In the spectral theorem for bounded self-adjoint operators we get, for each self-adjoint (bounded) operator $A$ in a Hilbert space $\mathcal{H}$, and each bounded Borel-measurable function $f \in \mathcal{B}_0(\sigma(A))$ (where I denote by $\mathcal{B}_0(\sigma (A))$ the set of all Borel-measurable functions in the spectrum $\sigma(A)$ of $A$) a bounded operator $f(A)$ defined as
$$\langle \psi, f(A) \psi \rangle = \int_{\sigma(A)} f(\lambda) d\mu_{\psi}(\lambda) \ ,$$
where $\mu_{\psi}$ is a measure defined by a family of "projection-valued measures" $(P_B)_{B \in \mathcal{B}(\sigma(A))}$ which are just $\chi_B(A)$ in the sense of the functional calculus, for each Borel subset $B$ of $\sigma(A)$. Given all this information, the operator $A$ is denoted as
$$ A = \int_{\sigma(A)} \lambda dP_\lambda \ ,$$
and this decomposition is unique in the sense that any other projection-valued measure satisfying this equality should be equal to the first.
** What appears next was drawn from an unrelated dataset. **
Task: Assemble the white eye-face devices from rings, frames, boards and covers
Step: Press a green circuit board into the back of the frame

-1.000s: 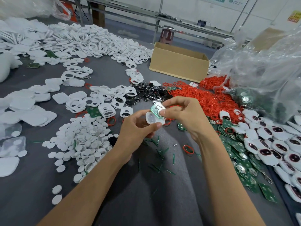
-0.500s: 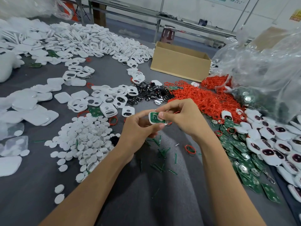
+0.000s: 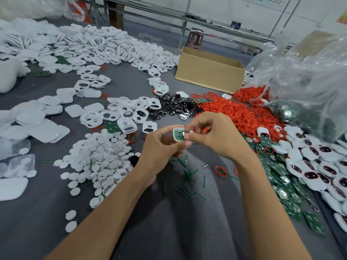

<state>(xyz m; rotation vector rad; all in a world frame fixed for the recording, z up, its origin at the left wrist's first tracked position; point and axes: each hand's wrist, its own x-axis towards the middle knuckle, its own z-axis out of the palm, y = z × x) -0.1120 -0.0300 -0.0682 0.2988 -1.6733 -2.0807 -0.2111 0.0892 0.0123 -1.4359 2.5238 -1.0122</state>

My questions are: Is there some other reason for this notation for the operator $A$? How this integral should be interpreted, as it isn't actually constructed as a Lebesgue integral? The only way I know to obtain the operator in this case is to use the somewhat more general expression above, and use the polarization identity + Riesz lemma, as usual.
Sorry for the long question, my doubt is quite simple but there was a lot of context before I could express it.